|
Neohapsis is currently accepting applications for employment. For more information, please visit our website www.neohapsis.com or email hr@neohapsis.com |
Re: Postfix multi-queue support
Subject: Re: Postfix multi-queue support
From: James Youngman (jay
gnu.org)
Date: Mon Jan 03 2000 - 15:22:13 CST
- Next message: Craig Sanders: "Re: 2 SMTP Relays, depending on the From: address"
- Previous message: Martin Schulze: "Re: 2 SMTP Relays, depending on the From: address"
- Next in thread: James Youngman: "Re: Postfix multi-queue support"
- Reply: Wietse Venema: "Re: Postfix multi-queue support"
- Messages sorted by: [ date ] [ thread ] [ subject ] [ author ]
wietse
porcupine.org (Wietse Venema) writes:
> If you want to start a discussion on multiple queues, that is fine
> by me. Issues to consider:
>
> - One message arrives that must end up in multiple queues.
> Unfortuately, the system crashes after Postfix has inserted the
> message into some queues but before it has finished updating all
> queues.
I'll speak up, despite not knowing anything of importance about the
file formats used for the Postfix queue files. I've solved this
problem before (and tested the solution) in another existence...
Here, I'm reconstructing my earlier design from memory. The actual
design was thoroughly tested, but this is just a description from
memory. It's quite possible that I've not remembered it correctly.

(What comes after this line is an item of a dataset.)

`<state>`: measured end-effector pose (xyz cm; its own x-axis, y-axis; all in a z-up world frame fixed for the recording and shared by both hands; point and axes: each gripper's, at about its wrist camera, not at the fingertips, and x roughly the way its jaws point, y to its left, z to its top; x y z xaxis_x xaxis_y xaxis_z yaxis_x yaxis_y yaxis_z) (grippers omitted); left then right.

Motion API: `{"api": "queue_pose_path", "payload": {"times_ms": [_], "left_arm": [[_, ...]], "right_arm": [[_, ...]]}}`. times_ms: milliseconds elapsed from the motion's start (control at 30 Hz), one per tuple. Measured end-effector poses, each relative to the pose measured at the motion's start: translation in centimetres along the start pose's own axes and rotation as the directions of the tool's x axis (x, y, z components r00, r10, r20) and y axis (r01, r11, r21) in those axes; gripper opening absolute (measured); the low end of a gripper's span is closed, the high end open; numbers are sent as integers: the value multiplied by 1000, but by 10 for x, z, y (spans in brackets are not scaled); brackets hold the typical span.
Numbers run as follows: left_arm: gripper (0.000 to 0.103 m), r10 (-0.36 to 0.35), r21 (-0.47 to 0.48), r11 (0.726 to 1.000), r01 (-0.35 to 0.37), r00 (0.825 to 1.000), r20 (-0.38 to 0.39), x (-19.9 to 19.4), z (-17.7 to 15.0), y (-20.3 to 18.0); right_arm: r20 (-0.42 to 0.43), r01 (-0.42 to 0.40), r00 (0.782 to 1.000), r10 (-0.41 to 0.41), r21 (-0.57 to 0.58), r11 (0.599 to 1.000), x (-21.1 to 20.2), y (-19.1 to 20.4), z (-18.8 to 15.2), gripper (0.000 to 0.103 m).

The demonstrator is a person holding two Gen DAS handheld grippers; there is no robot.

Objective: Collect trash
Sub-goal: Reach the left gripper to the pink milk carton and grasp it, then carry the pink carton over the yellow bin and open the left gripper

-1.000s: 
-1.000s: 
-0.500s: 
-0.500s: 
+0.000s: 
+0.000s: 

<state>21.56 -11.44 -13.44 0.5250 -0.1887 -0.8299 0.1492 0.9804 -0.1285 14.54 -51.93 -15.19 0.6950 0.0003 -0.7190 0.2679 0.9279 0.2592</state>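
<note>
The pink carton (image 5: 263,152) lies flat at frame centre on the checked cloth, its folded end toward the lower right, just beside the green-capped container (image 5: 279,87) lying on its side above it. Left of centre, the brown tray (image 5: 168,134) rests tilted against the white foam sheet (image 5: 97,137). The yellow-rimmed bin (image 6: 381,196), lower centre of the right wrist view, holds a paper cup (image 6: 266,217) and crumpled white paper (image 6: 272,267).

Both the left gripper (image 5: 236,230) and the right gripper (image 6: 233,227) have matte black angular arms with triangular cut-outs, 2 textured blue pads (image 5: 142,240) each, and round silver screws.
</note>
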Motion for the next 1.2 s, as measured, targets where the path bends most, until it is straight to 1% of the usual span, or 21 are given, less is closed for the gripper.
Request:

A failrly generic case is for the copying of a file, with optional
modification, into two other directories. Let's assume that they're
all on the same filesystem (are we willing to assume this for the
purposes of the larger discussion?)
Let us assume that all state information needed for the program to
decide to perform the move is contained within the source file
itself, or in external files which are "never" moved (e.g. map
files). The latter external information is assumed to remain outside
the scope of the discussion.
Suppose that the file starts in directory /S, and is to be copied into
directories /A and /B.
Suppose that the source file is called /S/sXXX.
C1. We start by atomically creating a file S/tXXX.
C1.1 Into this file we write the values of A and B, and then flush and
close it.
C1.2 S/tXXX is then (non-atomically) renamed to S/mXXX.
C2. We then copy the source file (modifying if neccesary) to /A/dXXX and
/B/dXXX. This operation is not atomic and (let us suppose) the system
may crash leaving these files containing a random amount of undefined
data.
C3. We flush, sync and close /A/sXXX and /B/sXXX. In the failure case, we
delete the destination files (and log errors, etc.).
C4. At this stage, the destination files are correct.
C5. We then (atomically) delete S/sXXX.
C6. We then (atomically) delete S/mXXX.
At this point, the operation is complete, but we need to consider how
information is preserved in the event of a crash. For this we need a
"recovery" process which we assume to know all the possible values of
S. The recovery process does the following in each possible
directory S:-
R1. "Loop 1": Loop through all files in the directory (using readdir).
When all files have been exhausted, continue at step R6.
R2. If the filename returned by readdir() cannot be stat()ed, ignore
it. This happens because step R2.1.1 may delete a file which has
not yet been returned by readdir(), but which has already been
obtained from the kernel via getdents() or similar.
For each stat()able file, pluck out the initial character.
If that character is not "m", go to step R4.
R2.1. (Looking at "m" file) Look for S/sXXX. If S/sXXX doesn't exist,
go to step R3.
R2.1.1 If the file S/tXXX exists, we experienced a crash at step C1.2.
No destination files will exist, so delete the "t" and "m"
files, leaving the "s" file in place. Continue at step 2.
Otherwise, continue at the following step.
R2.1.2 For each directory listed in S/mXXX, delete any instance of
dXXX in that directory. Also Delete the file S/mXXX.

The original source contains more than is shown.